I have the following DAG
A --> B
| |
v v
C --> D
Here is the closure table
| Ancestor | Descendant | Depth |
---------------------------------
| A | A | 0 |
| A | B | 1 |
| A | C | 1 |
| A | D | 2 |
| A | D | 2 |
| B | B | 0 |
| B | D | 1 |
| C | C | 0 |
| C | D | 1 |
| D | D | 0 |
How would I go about removing path B > D (thus removing A > B > D) without also removing A > C > D and C > D.
Right now I'm using the following query but it only works when every node only has 1 parent.
DELETE FROM `Closure`
WHERE `Descendant` IN (SELECT `Descendant` FROM `Closure` WHERE `Ancestor`=#Node)
AND `Ancestor` NOT IN (SELECT `Descendant` FROM `Closure` WHERE `Ancestor`=#Node);
Given your current model I'm not sure it's possible. I'd propose that you add a column to count the number of paths tracking how many different ways there are to get from any node X to node Y.
So rather than your table you end up with
| Ancestor | Descendant | Depth | Refs |
-----------------------------------------
| A | A | 0 | 1 |
| A | B | 1 | 1 |
| A | C | 1 | 1 |
| A | D | 2 | 2 |
| B | B | 0 | 1 |
| B | D | 1 | 1 |
| C | C | 0 | 1 |
| C | D | 1 | 1 |
| D | D | 0 | 1 |
Removing a node would then entail an update statement followed by a delete statement.
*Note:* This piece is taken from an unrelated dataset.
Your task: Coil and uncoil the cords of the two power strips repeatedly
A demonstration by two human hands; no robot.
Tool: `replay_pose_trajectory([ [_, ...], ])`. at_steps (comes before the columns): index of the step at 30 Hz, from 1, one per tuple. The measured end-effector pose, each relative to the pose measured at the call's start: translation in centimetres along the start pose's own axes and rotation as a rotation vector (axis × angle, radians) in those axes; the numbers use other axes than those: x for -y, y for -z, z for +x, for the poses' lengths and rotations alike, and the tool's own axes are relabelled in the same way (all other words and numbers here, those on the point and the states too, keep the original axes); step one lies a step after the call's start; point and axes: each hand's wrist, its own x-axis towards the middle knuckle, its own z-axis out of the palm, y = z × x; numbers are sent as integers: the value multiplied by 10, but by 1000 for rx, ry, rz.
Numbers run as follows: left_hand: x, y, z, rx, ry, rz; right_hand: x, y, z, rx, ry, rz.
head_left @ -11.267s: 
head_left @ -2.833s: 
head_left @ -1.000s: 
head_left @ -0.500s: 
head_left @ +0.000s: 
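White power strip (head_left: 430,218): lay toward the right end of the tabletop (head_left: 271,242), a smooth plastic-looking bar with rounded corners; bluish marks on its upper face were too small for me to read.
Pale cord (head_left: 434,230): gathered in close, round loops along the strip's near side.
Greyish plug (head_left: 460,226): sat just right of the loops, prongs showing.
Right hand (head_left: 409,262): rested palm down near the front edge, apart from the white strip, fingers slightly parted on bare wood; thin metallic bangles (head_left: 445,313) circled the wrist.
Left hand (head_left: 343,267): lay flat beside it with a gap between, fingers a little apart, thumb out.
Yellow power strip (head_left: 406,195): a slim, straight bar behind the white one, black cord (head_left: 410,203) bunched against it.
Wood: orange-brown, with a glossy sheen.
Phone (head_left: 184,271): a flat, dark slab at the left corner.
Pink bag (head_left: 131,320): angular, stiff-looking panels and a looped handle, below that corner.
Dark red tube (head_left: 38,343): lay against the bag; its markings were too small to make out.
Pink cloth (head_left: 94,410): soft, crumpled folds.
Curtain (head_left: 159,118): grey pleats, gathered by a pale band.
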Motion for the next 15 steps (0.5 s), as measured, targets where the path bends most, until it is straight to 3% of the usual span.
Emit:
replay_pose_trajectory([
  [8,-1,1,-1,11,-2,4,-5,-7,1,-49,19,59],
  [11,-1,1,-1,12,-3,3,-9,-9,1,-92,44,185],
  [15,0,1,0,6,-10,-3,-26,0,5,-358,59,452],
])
The update would, instead of deleting the entries it finds, decrement the number of references for that entry. Then you could delete the entries with 0 or fewer references afterwards.
Coming up with a SQL query which does the update is escaping me at the moment but in theory this should work without having to completely reconstruct the closure table...
First, I believe there is a duplicate entry in your table. (A,D) appears twice. Second, after removing the edge (B,D), the following paths should remain:
Node self-maps: (A,A), (B,B), (C,C), (D,D)
(A,B)
(A,C)
(A,D) ( through C )
Thus, to remove the edge (B,D) in this example, all that is required is to remove that one row:
Delete MyTable
Where Ancestor = 'B'
And Descendant = 'D'
A closure table is still only mapping relations between two nodes. What makes it special is that it is mapping every indirect relation effectively as a direct relation. The edge (B,D) is simply saying that you can get from B to D. That row alone says nothing about how you got to B nor does it say anything about how many nodes it took to get from B to D; it simply saying you can get from B to D. Thus, there is no edge listed for A > B > D per se. Rather, all that is captured is that you can get from A to B and from A to D which is still true even if the edge (B,D) is removed.
In natural language, that would be: "Delete ancestor-descendant relashionship to D, if there is no parent of D besides B that is also a descendant of A". Is that correct?
(Edit: no, that's not correct; not only relashionships to D must be removed, but also relashionships to every descendant of D. Thus, that criteria is not valid...)
My tentative SQL would then be:
DELETE a
FROM Closure AS a
INNER JOIN Closure AS b ON a.Descendant = b.Descendant
WHERE
a.Descendant IN (SELECT Descendant FROM Closure WHERE Ancestor = {Child}) AND
b.Depth = 1 AND
b.Ancestor != {Parent} AND
a.Ancestor NOT IN (SELECT Ancestor FROM Closure WHERE Descendant = b.Ancestor)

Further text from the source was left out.